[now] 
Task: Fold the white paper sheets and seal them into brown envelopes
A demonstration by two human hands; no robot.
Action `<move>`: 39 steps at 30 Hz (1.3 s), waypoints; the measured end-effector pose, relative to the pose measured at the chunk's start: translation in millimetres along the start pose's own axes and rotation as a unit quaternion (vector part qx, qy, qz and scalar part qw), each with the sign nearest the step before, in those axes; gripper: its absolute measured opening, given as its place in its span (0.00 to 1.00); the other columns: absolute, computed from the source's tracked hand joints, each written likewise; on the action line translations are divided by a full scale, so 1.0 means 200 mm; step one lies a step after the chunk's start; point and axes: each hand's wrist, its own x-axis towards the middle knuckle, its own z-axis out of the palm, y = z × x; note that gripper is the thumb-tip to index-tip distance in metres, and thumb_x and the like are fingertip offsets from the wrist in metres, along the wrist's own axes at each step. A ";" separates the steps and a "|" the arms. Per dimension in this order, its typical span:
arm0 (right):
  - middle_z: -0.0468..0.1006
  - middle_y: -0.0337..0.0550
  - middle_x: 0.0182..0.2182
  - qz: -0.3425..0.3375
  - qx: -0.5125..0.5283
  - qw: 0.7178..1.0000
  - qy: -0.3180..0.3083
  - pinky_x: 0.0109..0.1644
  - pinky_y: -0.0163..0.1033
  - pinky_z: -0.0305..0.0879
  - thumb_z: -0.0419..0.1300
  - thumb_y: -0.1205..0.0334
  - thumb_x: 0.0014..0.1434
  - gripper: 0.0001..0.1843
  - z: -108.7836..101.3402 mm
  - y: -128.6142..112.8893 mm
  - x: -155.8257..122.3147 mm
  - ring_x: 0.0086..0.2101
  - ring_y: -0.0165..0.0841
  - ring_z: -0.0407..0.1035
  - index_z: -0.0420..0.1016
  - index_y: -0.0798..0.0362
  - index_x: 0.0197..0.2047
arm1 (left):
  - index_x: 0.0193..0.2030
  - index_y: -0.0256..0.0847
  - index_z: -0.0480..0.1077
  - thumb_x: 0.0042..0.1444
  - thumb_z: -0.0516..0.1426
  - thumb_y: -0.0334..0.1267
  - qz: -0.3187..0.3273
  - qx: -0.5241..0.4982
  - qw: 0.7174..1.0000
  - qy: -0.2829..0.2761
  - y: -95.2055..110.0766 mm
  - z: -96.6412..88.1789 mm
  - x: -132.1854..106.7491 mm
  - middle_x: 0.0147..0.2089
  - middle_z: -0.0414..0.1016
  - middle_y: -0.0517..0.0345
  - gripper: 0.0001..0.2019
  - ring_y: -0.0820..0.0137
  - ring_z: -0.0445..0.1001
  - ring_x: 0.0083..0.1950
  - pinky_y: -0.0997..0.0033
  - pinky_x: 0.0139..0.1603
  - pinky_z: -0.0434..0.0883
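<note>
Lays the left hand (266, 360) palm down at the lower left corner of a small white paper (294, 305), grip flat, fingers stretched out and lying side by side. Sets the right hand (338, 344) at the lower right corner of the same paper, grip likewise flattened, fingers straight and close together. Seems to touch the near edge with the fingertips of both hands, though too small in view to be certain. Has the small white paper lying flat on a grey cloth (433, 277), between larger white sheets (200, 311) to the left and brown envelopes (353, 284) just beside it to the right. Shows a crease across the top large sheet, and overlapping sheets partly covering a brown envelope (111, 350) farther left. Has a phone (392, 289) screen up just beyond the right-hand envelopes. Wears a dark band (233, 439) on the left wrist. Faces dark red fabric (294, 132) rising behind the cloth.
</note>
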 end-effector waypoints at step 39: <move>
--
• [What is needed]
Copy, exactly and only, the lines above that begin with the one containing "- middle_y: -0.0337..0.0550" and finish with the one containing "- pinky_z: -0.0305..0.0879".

• [Solution to this exercise]
  - middle_y: -0.0337..0.0550
  - middle_x: 0.0182..0.2182
  - qz: -0.3425..0.3375
  - qx: -0.5125..0.5283
  - qw: 0.7178..1.0000
  - qy: -0.3180..0.3083
  - pinky_x: 0.0109..0.1644
  - pinky_y: -0.0163..0.1033
  - pinky_z: -0.0305..0.0879

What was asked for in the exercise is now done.